Every con job it requires two to complete the deal. A con artist may be devious of mind and sharp of tongue, but if the mark does not perform his part, the thing falls through. Fortunately for this page that does not happen often enough to starve me of weekly material. It’s Tuesday again:
Six years ago, [James Arthur] Ray wouldn’t run out of a kitchen unless it was to speak to thousands of people—or the audience had paid four figures each for the privilege. After being featured in the book and movie of self-help sensation The Secret in 2006, Ray was propelled onto the national stage. At the time, he was touted as the latest in a long line of prominent self-help gurus who claimed to hold the keys to living a happy and successful life. Two appearances on Oprah followed, as well as his 2008 New York Times best seller Harmonic Wealth: The Secret of Attracting the Life You Want. The price of joining Ray’s World Wealth Society—a program of one-to-one mentoring—peaked at $90,000, and he bought a luxurious home in Beverly Hills. A glowing profile in Fortune magazine dubbed him heir to Tony Robbins’s motivational-speaker throne.

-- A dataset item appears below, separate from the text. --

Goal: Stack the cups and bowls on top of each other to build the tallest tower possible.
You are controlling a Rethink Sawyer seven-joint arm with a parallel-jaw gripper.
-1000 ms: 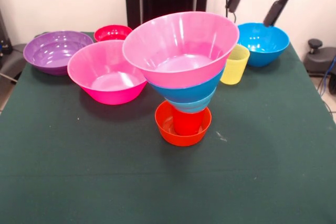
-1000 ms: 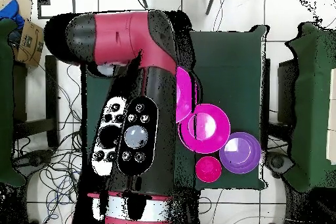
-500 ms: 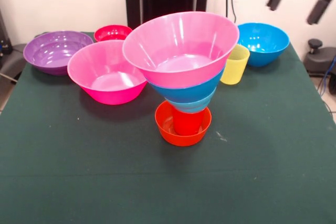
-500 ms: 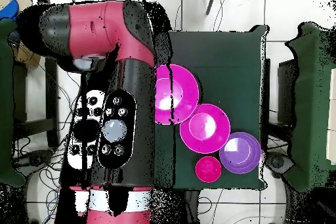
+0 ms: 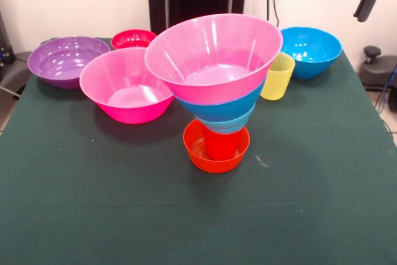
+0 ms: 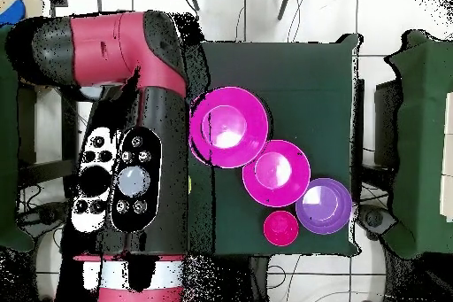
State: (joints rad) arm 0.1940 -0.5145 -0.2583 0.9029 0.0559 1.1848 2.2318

Then, in October of 2009, three of Ray’s followers died.
The good news, depending on how you define “good,” is that in 2013 the resilient Mr. Ray was released from prison, having served his two-year sentence for negligent homicide. On that fatal day in 2009 two people died immediately from heat stroke and another died nine days later of “organ failure.” The victims were among approximately 75 people who offered themselves to Ray’s cure, submitting to temperatures of 200 F inside a tent heated by rocks.
Back in business (as of March last year), Ray continues peddling “harmonic wealth.” It’s “the idea of energy fields attracting similar energy fields.” He will be successful so long as his dupes perform as scripted. He should not require much help.